Task requirements: The lines to copy are those in the listing below that contain the word "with".

Dataset section:
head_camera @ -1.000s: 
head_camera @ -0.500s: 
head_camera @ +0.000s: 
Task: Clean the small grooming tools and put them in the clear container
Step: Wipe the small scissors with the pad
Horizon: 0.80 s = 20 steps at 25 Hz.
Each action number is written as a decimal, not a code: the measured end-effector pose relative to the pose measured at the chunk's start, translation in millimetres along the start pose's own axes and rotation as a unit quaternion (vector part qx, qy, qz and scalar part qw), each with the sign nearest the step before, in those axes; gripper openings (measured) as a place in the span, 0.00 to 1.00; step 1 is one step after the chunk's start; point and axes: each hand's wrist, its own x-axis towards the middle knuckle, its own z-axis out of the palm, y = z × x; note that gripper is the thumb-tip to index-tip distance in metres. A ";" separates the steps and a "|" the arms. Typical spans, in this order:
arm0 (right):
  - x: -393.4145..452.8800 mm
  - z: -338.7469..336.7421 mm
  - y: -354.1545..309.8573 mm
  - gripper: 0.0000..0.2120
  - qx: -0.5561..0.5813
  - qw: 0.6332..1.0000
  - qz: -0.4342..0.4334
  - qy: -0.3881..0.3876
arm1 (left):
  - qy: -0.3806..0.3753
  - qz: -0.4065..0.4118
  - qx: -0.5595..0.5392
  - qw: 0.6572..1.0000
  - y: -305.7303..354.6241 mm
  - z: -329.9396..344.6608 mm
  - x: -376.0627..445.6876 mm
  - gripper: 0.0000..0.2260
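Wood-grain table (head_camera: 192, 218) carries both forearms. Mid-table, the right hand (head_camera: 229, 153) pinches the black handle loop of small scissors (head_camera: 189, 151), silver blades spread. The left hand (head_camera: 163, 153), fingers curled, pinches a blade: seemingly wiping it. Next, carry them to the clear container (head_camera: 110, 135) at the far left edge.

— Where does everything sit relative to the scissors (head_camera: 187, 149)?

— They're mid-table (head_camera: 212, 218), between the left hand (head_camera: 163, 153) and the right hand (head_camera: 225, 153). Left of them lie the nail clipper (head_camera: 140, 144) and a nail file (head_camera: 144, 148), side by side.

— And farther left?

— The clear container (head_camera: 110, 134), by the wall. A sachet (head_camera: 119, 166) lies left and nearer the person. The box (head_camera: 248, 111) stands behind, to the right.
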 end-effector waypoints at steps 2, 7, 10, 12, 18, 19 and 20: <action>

Result:
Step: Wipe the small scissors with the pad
Each action number is written as a decimal, not a code: the measured end-effector pose relative to the pose measured at the chunk's start, translation in millimetres along the start pose's own axes and rotation as a unit quaternion (vector part qx, qy, qz and scalar part qw), each with the sign nearest the step before, in those axes; gripper openings (measured) as a place in the span, 0.00 to 1.00; step 1 is one step after the chunk's start; point and axes: each hand's wrist, its own x-axis towards the middle knuckle, its own z-axis out of the palm, y = z × x; note that gripper is the thumb-tip to index-tip distance in metres. A ";" separates the steps and a "|" the arms. Typical spans, in this order:

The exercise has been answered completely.